La amplia reconstrucción de la izquierda no debe confundirse con un giro más para adaptarse al centro, al sistema o al régimen democrático-burgués. En un sentido, es una renovación porque el mundo ha cambiado. En otro sentido, es el renacimiento de una tradición: la audacia en la lucha por el sueño de la justicia social. Dentro de este vasto proceso, la izquierda anticapitalista tiene un papel fundamental: ser el polo consciente de unidad y la vanguardia de las luchas concretas, al tiempo que apunta hacia una estrategia para superar el capitalismo y construir una nueva sociedad, el socialismo.
Paulo Freire convirtió la esperanza en verbo y acuñó el término «esperançar». Como verbo, necesita un sujeto, la acción de las personas para hacer girar la rueda de la historia. Son días para lamer heridas, pero también para recordar el papel de la acción colectiva como sujeto de un nuevo futuro. La salida de la ola de derrotas en la que nos encontramos sólo puede ser producto de la acción organizada de las personas.
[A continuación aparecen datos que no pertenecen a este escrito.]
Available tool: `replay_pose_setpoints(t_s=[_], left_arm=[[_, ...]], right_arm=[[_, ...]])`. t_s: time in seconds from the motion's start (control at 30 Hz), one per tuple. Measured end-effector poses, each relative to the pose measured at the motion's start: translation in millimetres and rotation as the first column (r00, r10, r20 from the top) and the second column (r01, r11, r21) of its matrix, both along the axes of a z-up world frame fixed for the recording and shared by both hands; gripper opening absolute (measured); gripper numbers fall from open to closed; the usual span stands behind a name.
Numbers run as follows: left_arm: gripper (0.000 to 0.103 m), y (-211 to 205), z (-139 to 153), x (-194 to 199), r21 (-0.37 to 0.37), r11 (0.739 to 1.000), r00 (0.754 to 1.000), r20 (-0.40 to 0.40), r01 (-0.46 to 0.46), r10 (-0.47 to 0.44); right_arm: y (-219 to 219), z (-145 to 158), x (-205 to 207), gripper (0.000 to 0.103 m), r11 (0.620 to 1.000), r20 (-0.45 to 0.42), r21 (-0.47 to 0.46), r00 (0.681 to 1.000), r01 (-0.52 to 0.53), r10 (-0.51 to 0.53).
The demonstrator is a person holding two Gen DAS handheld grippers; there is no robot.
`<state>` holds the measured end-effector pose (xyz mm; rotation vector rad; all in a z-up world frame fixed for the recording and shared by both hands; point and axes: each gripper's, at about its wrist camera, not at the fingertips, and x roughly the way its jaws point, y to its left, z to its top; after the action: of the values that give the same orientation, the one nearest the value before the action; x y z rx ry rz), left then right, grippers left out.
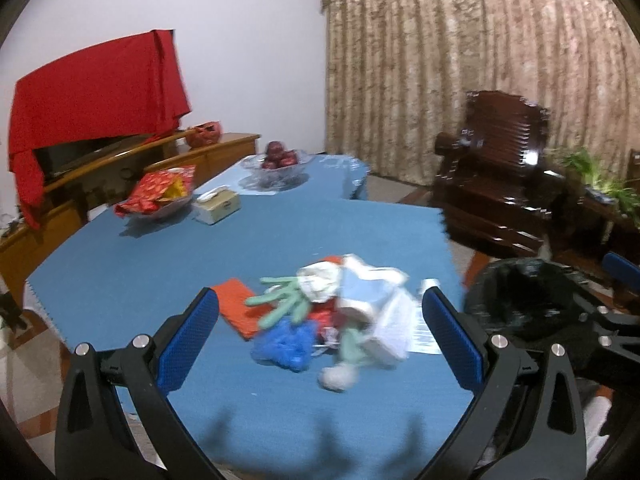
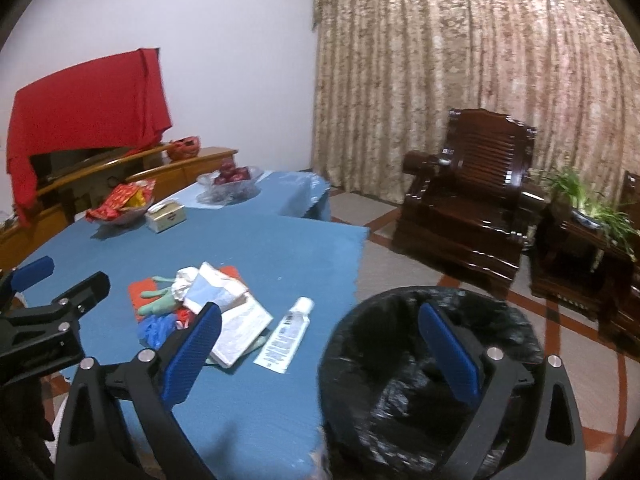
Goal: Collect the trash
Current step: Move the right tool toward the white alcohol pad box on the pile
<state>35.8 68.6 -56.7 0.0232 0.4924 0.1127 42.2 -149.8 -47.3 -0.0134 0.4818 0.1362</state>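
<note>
I see the trash pile [image 1: 332, 312] lying on the blue tablecloth [image 1: 160, 264], near the table edge that faces the black-lined bin [image 2: 432, 368]. In the pile: a green glove [image 1: 280, 304], crumpled white paper [image 1: 320, 284], a blue wad [image 1: 284, 344], a red sheet [image 1: 238, 304]. A white tube [image 2: 286, 334] lies flat on the cloth between pile and bin, beside a white packet [image 2: 240, 328]. My left gripper [image 1: 320, 344] hangs above the pile, jaws spread wide, holding nothing. My right gripper [image 2: 320, 348] hangs over the bin's rim, jaws spread, empty. Beyond the pile sit a tissue box [image 1: 218, 204], a snack bowl [image 1: 160, 196] and a bowl of apples [image 1: 278, 164].
</note>
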Motion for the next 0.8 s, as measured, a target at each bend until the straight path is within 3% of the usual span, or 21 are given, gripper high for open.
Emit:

Son los sujetos colectivos los que sostienen una carrera de relevos para construir el futuro. La democracia latinoamericana (aunque sea débil y tambaleante) no puede explicarse sin comprender el papel de los que lucharon durante la dictadura. Las revoluciones victoriosas no pueden explicarse sin mencionar a los que lucharon en los reflujos que las precedieron; las grandes conquistas no pueden encontrar otra explicación que no sean las derrotas que las precedieron. El éxito está hecho de una historia de ensayo y error. Pero no cualquier error, no cualquier derrota tiene ese poder creador: son sólo aquellos que, a partir de una producción colectiva, generan lecciones, conclusiones, para que el mañana no sea el ayer con otro nombre.
En estos tiempos difíciles, resulta oportuno evocar otro poema de Mayakovsky, el poeta de la revolución y también el poeta trágico. Su poesía es un aliento vital, un vuelo de esperanza que, al fin, se libera del fondo de la caja que Zeus entregó a Pandora.
No estamos alegres, es cierto.
¿Pero por qué deberíamos ponernos tristes?
El mar de la historia es agitado.
Las amenazas y las guerras hay que atravesarlas.
Partirlas al medio cortándolas, como una quilla corta las olas.